Each line of the data is to be output verbatim, with the images removed.

COLLECTED DATA:
»»

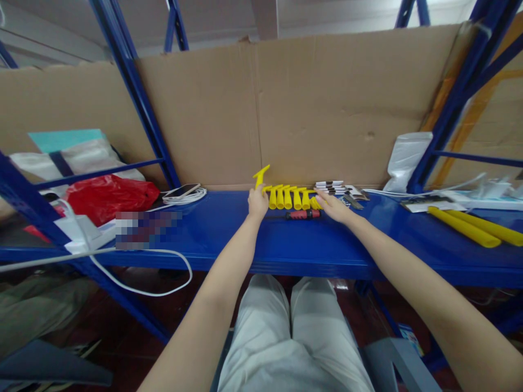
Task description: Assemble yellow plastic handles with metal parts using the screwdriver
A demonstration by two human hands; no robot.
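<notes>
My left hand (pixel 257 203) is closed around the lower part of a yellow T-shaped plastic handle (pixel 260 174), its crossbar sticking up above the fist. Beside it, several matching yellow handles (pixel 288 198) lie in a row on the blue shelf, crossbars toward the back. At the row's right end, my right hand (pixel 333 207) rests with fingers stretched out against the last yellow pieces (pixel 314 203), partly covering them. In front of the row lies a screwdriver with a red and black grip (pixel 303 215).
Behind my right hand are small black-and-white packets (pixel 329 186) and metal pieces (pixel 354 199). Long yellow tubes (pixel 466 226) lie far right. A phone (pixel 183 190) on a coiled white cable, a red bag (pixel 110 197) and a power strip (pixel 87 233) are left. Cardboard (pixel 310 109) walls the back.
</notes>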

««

RESPONSE BOX:
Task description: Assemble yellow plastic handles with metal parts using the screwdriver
A demonstration by two human hands; no robot.
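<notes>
My left hand (pixel 257 203) is closed around the lower part of a yellow T-shaped plastic handle (pixel 260 174), its crossbar sticking up above the fist. Beside it, several matching yellow handles (pixel 288 198) lie in a row on the blue shelf, crossbars toward the back. At the row's right end, my right hand (pixel 333 207) rests with fingers stretched out against the last yellow pieces (pixel 314 203), partly covering them. In front of the row lies a screwdriver with a red and black grip (pixel 303 215).
Behind my right hand are small black-and-white packets (pixel 329 186) and metal pieces (pixel 354 199). Long yellow tubes (pixel 466 226) lie far right. A phone (pixel 183 190) on a coiled white cable, a red bag (pixel 110 197) and a power strip (pixel 87 233) are left. Cardboard (pixel 310 109) walls the back.
</notes>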

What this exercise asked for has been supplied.